Cytokine-induced killer (CIK)
CIK is a T lymphocyte in human peripheral blood. CIK directly kills tumor cells by releasing perforin and granzyme. , or indirectly kill tumor cells by secreting a variety of cytokines. In addition, it can also induce tumor cell apoptosis by activating apoptosis genes. CIK therapy can be used to remove residual cancer cells, prevent recurrence and metastasis, and reduce the toxic side effects of radiotherapy and chemotherapy [45].
T cell receptor (TCR) technology
< p style="margin-bottom: 10px;">The mechanism of action of TCR is to introduce new genes into ordinary T cells, so that the new T cells can express TCR and be effective Recognize tumor cells and guide T cells to kill tumor cells. TCR technology is limited by the isolation of tumor-specific antigenic peptides. Retrovirally expressed αβTCR-T cells that recognize the melanoma MART1 antigen have shown clinical effects for the first time [46]. In addition, TCR technology has also achieved certain results in the treatment of liver cancer, breast cancer, ovarian cancer, etc. [47].
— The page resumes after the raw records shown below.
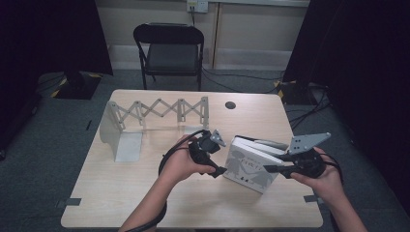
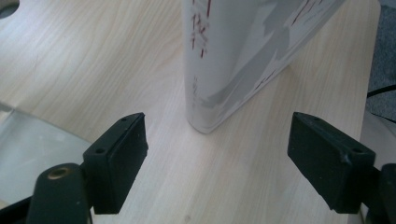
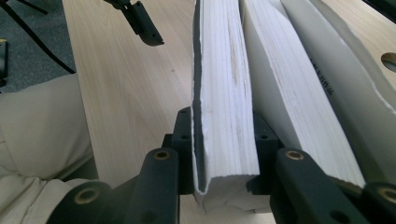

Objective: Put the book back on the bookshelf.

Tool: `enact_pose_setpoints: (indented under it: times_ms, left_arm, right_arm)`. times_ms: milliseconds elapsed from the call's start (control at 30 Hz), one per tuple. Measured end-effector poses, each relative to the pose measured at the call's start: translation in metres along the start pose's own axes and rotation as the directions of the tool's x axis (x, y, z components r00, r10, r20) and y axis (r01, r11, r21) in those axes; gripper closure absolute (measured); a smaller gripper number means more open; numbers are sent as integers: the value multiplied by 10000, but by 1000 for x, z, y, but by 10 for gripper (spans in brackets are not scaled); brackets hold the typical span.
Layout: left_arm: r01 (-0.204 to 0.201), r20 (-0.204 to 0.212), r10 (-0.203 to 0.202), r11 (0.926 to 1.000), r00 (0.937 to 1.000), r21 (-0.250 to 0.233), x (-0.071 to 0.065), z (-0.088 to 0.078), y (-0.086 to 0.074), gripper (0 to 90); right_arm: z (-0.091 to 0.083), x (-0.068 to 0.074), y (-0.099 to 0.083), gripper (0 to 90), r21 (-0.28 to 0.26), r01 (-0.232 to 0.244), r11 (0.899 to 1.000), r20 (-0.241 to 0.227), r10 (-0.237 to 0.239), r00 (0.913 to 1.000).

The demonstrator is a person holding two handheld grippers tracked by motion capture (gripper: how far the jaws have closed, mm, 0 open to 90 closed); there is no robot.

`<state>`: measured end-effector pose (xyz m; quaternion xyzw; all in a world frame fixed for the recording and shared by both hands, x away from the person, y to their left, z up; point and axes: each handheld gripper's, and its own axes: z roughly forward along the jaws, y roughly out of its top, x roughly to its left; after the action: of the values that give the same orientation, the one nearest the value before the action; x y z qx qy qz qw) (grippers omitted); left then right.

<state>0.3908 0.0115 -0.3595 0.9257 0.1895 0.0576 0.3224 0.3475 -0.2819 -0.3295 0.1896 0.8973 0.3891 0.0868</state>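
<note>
The book (image 2: 233,60) has small red marks on its white cover, but they are too blurry to read. From above, the book's cover (image 1: 249,166) shows grey figures and a line of tiny red letters, too small to read. Another book's page edge (image 3: 325,79) has a short dark stamp, also too small.

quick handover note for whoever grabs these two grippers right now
Right gripper: shut on the front white book, clamping its page edge, book tilted up.
Left gripper: open, nothing between the jaws, pointed at that book's spine corner.
More white books lean behind it; the metal expanding book rack stands at the table's back left.
Done: front book gripped. Left: probably moving it to the rack.
</note>
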Motion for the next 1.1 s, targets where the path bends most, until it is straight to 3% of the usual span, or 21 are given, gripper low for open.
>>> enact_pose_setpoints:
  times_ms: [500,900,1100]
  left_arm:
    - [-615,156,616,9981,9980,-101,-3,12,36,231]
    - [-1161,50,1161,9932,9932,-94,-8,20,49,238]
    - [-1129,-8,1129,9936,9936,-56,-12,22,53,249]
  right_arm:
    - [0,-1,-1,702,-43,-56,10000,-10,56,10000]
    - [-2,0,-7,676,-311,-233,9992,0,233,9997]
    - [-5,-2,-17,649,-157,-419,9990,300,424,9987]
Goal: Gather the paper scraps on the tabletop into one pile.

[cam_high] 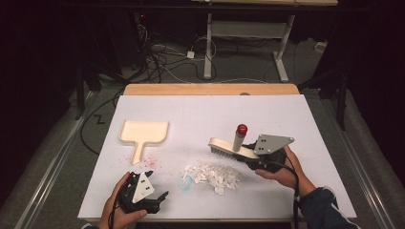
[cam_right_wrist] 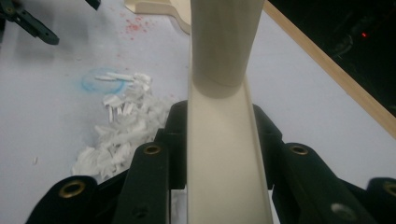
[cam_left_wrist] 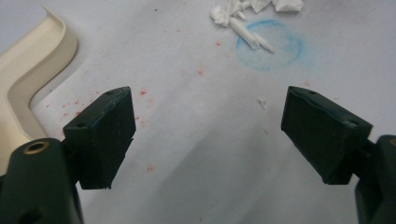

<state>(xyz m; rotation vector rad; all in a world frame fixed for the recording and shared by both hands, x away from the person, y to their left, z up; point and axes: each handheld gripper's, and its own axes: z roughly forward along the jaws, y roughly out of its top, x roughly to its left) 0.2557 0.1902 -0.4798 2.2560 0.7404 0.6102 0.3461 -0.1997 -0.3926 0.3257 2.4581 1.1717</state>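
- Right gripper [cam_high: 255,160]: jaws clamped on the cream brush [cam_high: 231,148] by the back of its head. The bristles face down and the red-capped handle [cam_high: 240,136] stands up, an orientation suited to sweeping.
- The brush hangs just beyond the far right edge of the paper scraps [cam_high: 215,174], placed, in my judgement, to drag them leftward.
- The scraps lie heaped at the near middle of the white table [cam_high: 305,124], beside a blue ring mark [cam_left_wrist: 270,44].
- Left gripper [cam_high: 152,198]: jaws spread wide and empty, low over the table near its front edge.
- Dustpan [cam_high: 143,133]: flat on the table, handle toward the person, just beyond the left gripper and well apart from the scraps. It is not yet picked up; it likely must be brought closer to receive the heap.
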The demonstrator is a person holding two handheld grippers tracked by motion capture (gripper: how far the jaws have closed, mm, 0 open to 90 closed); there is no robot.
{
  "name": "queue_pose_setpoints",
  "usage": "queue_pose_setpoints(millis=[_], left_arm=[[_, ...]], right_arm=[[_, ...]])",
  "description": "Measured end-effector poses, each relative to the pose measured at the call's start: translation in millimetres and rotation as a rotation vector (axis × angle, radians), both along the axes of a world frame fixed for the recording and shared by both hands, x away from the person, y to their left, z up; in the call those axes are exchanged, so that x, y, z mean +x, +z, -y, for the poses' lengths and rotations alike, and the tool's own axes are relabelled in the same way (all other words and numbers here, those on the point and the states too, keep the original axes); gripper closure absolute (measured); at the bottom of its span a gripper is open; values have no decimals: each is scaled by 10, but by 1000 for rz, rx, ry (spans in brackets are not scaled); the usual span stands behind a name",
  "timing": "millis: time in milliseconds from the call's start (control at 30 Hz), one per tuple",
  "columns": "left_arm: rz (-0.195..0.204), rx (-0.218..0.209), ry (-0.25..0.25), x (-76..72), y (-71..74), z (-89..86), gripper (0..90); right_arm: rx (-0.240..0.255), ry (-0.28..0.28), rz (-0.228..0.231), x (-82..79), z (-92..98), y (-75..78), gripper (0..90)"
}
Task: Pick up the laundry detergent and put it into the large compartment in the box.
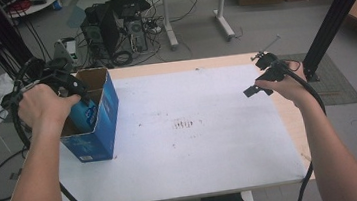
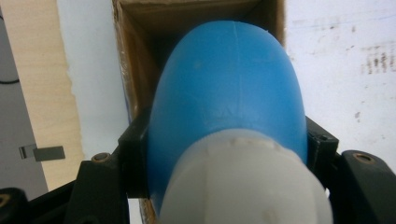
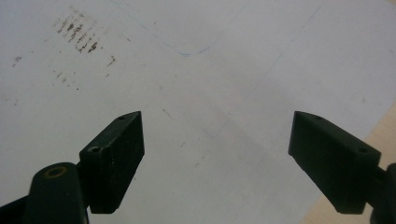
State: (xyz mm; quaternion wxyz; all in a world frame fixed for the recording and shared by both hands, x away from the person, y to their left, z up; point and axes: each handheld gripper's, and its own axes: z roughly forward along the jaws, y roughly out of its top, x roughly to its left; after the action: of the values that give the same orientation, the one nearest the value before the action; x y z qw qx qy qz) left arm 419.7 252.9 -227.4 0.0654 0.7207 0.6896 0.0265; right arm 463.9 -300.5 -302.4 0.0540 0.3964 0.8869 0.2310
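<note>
A blue cardboard box (image 1: 98,124) stands open-topped at the table's left edge. My left gripper (image 1: 73,94) is shut on a blue bottle (image 2: 229,88) with a white cap (image 2: 243,182) and holds it bottom first in the box's mouth (image 2: 187,18). In the high view the blue bottle (image 1: 86,113) shows partly inside the box, under the hand. My right gripper (image 3: 217,158) is open over the white sheet at the table's right side, with nothing between its jaws. In the high view that right gripper (image 1: 257,77) sits near the far right corner.
A white sheet (image 1: 186,150) covers most of the wooden table (image 1: 294,123), with a brown smudge (image 1: 184,124) at its middle. Computers and cables (image 1: 113,27) lie on the floor behind. A black post (image 1: 333,14) rises at the right.
</note>
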Motion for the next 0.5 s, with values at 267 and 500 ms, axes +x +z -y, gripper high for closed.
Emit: queue_pose_setpoints(millis=[267, 500], left_arm=[[-18, -2, 9, 22, -188, -5, 378], [-40, 31, 8, 51, -333, 21, 378]], right_arm=[[-2, -3, -4, -2, 10, -14, 183], [0, -5, -5, -5, 18, -32, 183]])
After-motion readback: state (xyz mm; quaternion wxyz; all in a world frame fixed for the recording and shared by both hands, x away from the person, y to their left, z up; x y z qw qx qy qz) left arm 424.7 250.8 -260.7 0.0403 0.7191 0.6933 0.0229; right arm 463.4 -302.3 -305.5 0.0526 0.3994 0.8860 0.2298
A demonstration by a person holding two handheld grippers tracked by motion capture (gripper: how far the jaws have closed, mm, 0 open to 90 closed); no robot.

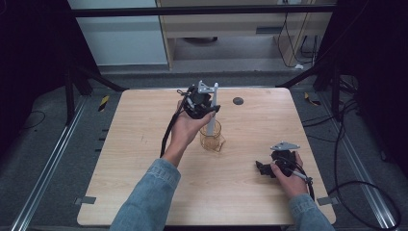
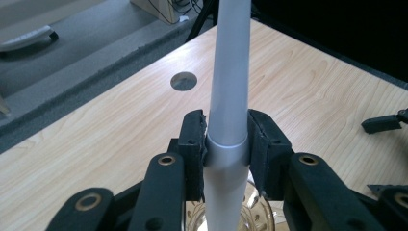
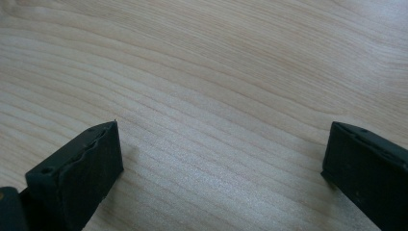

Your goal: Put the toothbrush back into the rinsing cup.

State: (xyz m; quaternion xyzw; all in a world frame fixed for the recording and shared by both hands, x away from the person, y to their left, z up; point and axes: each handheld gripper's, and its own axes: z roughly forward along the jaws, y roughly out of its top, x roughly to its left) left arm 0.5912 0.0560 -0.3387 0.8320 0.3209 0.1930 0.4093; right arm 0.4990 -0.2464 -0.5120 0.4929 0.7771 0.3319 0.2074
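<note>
Overhead, in the high view, the left gripper [image 1: 206,107] is held above a small clear glass cup [image 1: 211,135] near the middle of the tabletop [image 1: 139,159]. A long grey-white rod [image 1: 211,120] is pinched in its jaws and is pointed down into the cup's mouth; whether its tip has met the bottom cannot be told. The right gripper [image 1: 263,168] is rested on the tabletop, well apart from the cup, toward the near right corner. A dark round hole [image 1: 237,101] is seen in the tabletop beyond the cup.

Next, in the left gripper view, the rod [image 2: 230,96] is seen clamped between the two black pads [image 2: 195,144], which are pressed against its sides at a ringed joint. Below the jaws, the rim of the glass cup [image 2: 262,214] is seen around the rod's lower end, so the rod is judged to be partly entered. Lowering it fully and letting go appear to be left.

Lastly, in the right gripper view, the jaws are spread wide over bare tabletop [image 3: 216,72], and nothing is held between them.
</note>
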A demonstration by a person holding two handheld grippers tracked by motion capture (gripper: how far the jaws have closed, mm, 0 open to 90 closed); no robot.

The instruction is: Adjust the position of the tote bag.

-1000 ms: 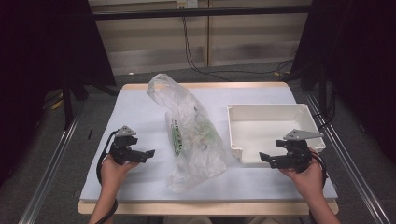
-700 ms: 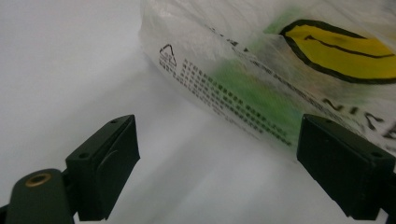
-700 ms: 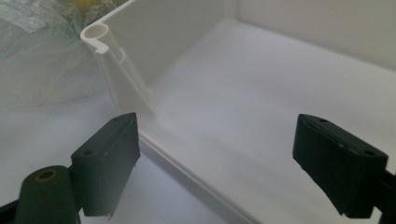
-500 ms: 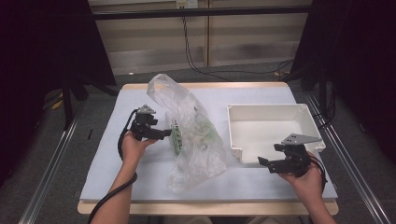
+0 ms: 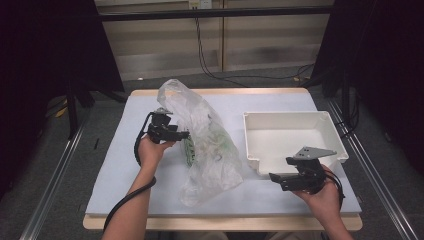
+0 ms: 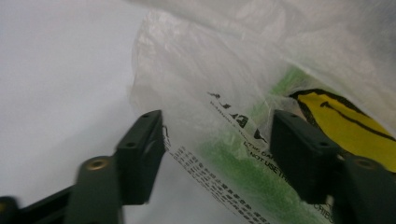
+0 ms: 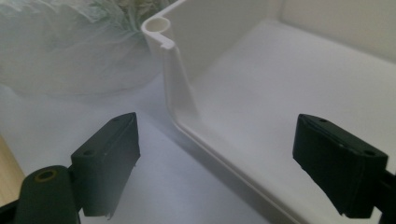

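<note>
Closing around the clear plastic bag (image 5: 205,145), the left gripper (image 5: 182,134) straddles its film, not yet pinching; the right gripper (image 5: 274,178) stands open beside the white tray (image 5: 295,117).

1. Both grippers are matte black: the left gripper (image 5: 184,134) trails a thick black cable (image 5: 125,202) toward the lower left of the frame.
2. The right gripper (image 5: 274,177) has a grey three-cornered plate (image 5: 312,152) on top.
3. Jaw pads are blocky, with small round screws; a brass-coloured rivet (image 7: 45,176) sits at lower left.
4. Forearms are bare, no sleeves.
</note>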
Chimeric Antigen Receptor (CAR) Technology
CAR is a chimeric antigen receptor on the surface of T cells. CAR recognizes tumor antigens with non-MHC restriction characteristics, and No antigen processing or presentation is required. However, only a few tumor-specific targets can be identified, and chimeric antibodies are potentially immunogenic [48]. CAR-T was first used in hematological malignancies. The most successful result so far is CAR-T that recognizes CD19. There are now 27 clinical trials studying CD19 CAR-T in the treatment of hematological tumors. However, in solid tumors, CAR-T has made limited progress. Most solid CARs have only transient antitumor activity [47].
Research on immunity and aging is still in the development stage. As the basis for studying cellular and molecular changes in aging, the system has received more and more attention from scholars. The application of immune cell technology to enhance immune function and delay the aging process and disease occurrence has gradually been recognized in domestic and foreign applications. In addition, in the treatment of aging-related diseases, such as the application of immune cell technology in malignant tumors, more and more attention has been paid, and major breakthroughs have been achieved.